Kwan, Franck-Olivier

Problem: This thesis demonstrates the feasibility of using semantic analysis as a risk management tool in IT projects. It assumes that if we can annotate all artifacts of a project, to indicate events related to various risks, we should be able in theory to use a semantic analysis tool to establish potential links between various events and risks, and thus identify the precursors to trace their occurrence. This kind of tool could therefore serve as a platform for preventative risk management in IT projects.

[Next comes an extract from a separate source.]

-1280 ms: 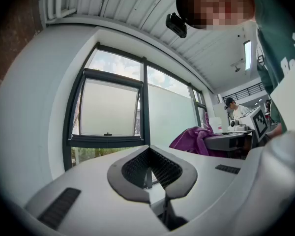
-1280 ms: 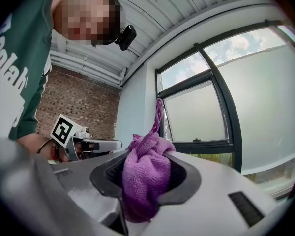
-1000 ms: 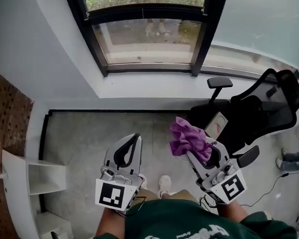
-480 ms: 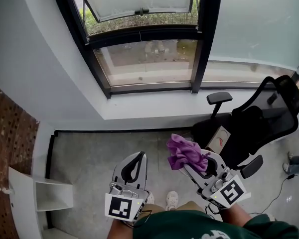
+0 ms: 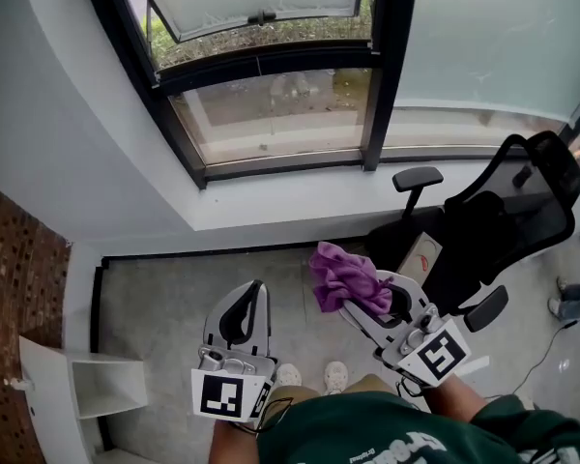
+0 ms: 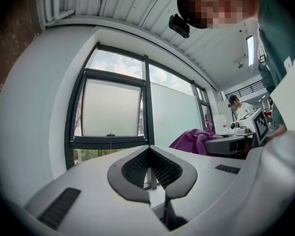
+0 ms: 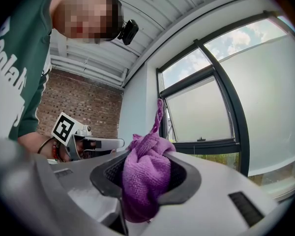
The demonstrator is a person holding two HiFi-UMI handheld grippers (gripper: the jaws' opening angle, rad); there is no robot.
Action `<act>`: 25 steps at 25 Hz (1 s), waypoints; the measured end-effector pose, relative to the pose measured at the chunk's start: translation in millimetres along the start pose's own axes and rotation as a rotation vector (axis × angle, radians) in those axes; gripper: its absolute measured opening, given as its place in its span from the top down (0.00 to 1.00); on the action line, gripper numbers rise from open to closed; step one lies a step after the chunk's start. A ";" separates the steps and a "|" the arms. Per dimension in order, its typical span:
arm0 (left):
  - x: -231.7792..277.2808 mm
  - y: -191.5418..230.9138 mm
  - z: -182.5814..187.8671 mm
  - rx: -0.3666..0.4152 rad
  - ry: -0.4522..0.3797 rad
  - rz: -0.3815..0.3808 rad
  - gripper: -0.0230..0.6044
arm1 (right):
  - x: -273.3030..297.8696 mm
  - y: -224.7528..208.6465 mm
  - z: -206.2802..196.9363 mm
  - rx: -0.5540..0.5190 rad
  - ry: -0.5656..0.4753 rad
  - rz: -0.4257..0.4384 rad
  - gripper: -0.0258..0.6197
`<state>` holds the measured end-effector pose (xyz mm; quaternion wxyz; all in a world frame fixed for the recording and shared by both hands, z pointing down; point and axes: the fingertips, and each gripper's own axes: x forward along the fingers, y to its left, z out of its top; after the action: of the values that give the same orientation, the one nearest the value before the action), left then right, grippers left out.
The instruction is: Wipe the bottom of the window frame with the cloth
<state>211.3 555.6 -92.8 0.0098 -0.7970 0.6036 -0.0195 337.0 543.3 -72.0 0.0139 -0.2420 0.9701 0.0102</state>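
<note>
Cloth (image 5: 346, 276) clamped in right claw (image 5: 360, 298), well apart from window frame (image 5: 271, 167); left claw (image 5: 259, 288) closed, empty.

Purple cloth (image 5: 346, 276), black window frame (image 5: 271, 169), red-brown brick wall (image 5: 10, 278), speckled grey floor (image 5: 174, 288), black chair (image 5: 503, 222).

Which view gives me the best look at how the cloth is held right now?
The right gripper view: the cloth sits mid-picture, pinched between the jaws, one twisted end sticking up. The head view shows it only as a small bunch from above; the left gripper view catches just its purple edge at the right.
</note>
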 end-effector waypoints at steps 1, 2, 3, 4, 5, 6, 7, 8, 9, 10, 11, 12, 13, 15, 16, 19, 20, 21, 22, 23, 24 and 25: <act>3.8 -3.4 3.4 0.004 -0.005 0.007 0.95 | 0.5 -4.2 0.3 -0.005 0.000 0.010 0.72; 6.8 -6.5 5.7 0.009 -0.010 0.010 0.95 | 1.6 -7.0 0.8 -0.002 -0.004 0.015 0.72; 8.5 -9.2 6.5 0.013 -0.014 0.009 0.95 | 2.6 -8.0 1.3 0.006 -0.010 0.016 0.72; 9.6 -11.3 6.1 0.014 -0.016 0.006 0.95 | 3.3 -8.0 1.9 0.014 -0.016 0.015 0.72; 10.5 -12.8 5.1 0.014 -0.017 0.003 0.95 | 3.7 -7.6 3.0 0.020 -0.024 0.012 0.72; 11.4 -13.8 3.7 0.013 -0.015 -0.001 0.95 | 3.8 -7.1 4.5 0.024 -0.033 0.010 0.72; 11.9 -14.4 2.2 0.012 -0.014 -0.005 0.95 | 3.9 -6.5 5.7 0.025 -0.040 0.006 0.72; 12.0 -14.4 1.0 0.012 -0.014 -0.008 0.95 | 3.8 -5.7 6.4 0.026 -0.044 0.002 0.72; 11.8 -14.0 0.2 0.011 -0.015 -0.011 0.95 | 3.7 -4.9 6.7 0.027 -0.046 -0.003 0.72; 11.8 -13.5 0.2 0.013 -0.017 -0.012 0.95 | 3.4 -4.5 6.9 0.027 -0.048 -0.008 0.72; 12.1 -12.9 1.3 0.016 -0.020 -0.012 0.95 | 2.9 -4.9 7.6 0.026 -0.052 -0.011 0.72; 12.2 -12.4 3.7 0.021 -0.025 -0.010 0.95 | 2.0 -5.5 8.4 0.024 -0.055 -0.014 0.72; 11.7 -11.7 6.9 0.025 -0.031 -0.008 0.95 | 1.0 -5.9 9.5 0.024 -0.058 -0.016 0.72; 9.0 -9.0 14.2 0.036 -0.045 -0.001 0.95 | -0.7 -5.6 11.5 0.022 -0.060 -0.021 0.72; 7.4 -7.1 17.5 0.042 -0.053 0.002 0.95 | -1.1 -5.4 12.5 0.017 -0.062 -0.023 0.72; 3.3 -1.1 22.1 0.059 -0.070 0.009 0.95 | -0.3 -5.1 16.6 0.004 -0.088 -0.030 0.72; 2.3 0.2 22.3 0.062 -0.073 0.010 0.95 | -0.2 -5.2 16.9 0.001 -0.094 -0.031 0.72; 1.6 1.4 22.0 0.065 -0.075 0.011 0.95 | -0.1 -5.4 16.1 -0.003 -0.095 -0.033 0.72; 1.4 2.3 21.6 0.068 -0.078 0.010 0.95 | 0.2 -5.7 14.7 -0.006 -0.095 -0.034 0.72; 1.7 3.1 20.9 0.071 -0.081 0.009 0.95 | 0.8 -6.0 13.3 -0.009 -0.095 -0.036 0.72; 2.2 3.4 19.6 0.073 -0.083 0.007 0.95 | 1.2 -6.3 11.7 -0.012 -0.096 -0.037 0.72; 2.9 3.2 17.9 0.074 -0.085 0.004 0.95 | 1.3 -6.3 10.1 -0.013 -0.096 -0.037 0.72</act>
<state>209.8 551.7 -110.8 0.0650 -0.7949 0.6031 -0.0078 339.1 537.4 -82.2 0.0590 -0.2593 0.9636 0.0280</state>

Theory: Our main contribution is the design, implementation-implement and validate a risk management process to exploit the artifacts of IT projects, treated with text analytics and detection of semantic structures, including outputs are integrated into an ontology or knowledge base related to the risks of such projects. It then uses the query and inference tools based on knowledge, so to recognize and classify the events as they are with or without the occurrence of potential risks. Finally, we interpret these results in comparison to a real risk audit, to determine the quality of the classification.

Data: Our experimental methodology is based on a real large-scale IT project carried out over a 7-year period in a large department. We analyze the artifacts related to the project documentation, Gantt schedules, system architecture documents and models, risk analysis reports and project audit reports. These artifacts are all integrated into the different features database servers (ie, SQL, NoSQL, RDF), allowing flexible representation while facilitating the indexing and querying via the standards of the semantic web.

Software: We use three groups of text analytics and semantic structures: (1) an ontology of risk that we develop based on subsets of the umbel and WordNet ontologies for describing the risks and main project components referred; (2) the ARDAKE software, or Adaptive Rules-Driven Architecture for Knowledge Extraction based on the platform Unstructured Information Management Architecture (UIMA), to formulate sets of annotation rules artifacts, and insert tags linked to different concepts our ontology; (3) software Protégé from Stanford University (USA) and ONTOP of Bozen-Bolzano University (Italy), for creating orders SPARQL to query all of our annotated artefacts, stored in different databases,

Methodology: Our validation process starts with the identification of ten high-risk events such as formally defined in a public audit of the referred project. For each risk, we develop annotation sets of rules in ARDAKE, to link the risk of events associated directly or indirectly, especially in a close period and precursors to the occurrence of the risk. These rules are executed to annotate all the artifacts in our databases, connecting each sentence, section, and relevant element to the events related to the risk. All artifacts are dated and have metadata about the author and the approval, we reconstruct the chain of events from artifacts and correlated to the hierarchy of the project team, which largely operates during the 7 years of implementation. Once completed annotations and re-enactments, we use software and Protected ONTOP to formulate SPARQL commands and question our annotated databases. The controls are a set of relevant precursors conditions for the occurrence of risk. Once executed, outputs must report relevant risks initially identified, to maximize the accuracy of results, and the recall of all concepts related to risk.

Outcome: The results of our SPARQL controls are assessed by classification actions in machine learning and semantic distance measurements between the semantic structure of the identified events vs. semantic structure surrounding the risk covered by our validation. and attempting to classify the events present in the artifacts to be related or not to the risks identified in the audit report public. Performance measures 0.80 above (hypothetical) demonstrate that the tool can identify the precursor events to the occurrence of risks.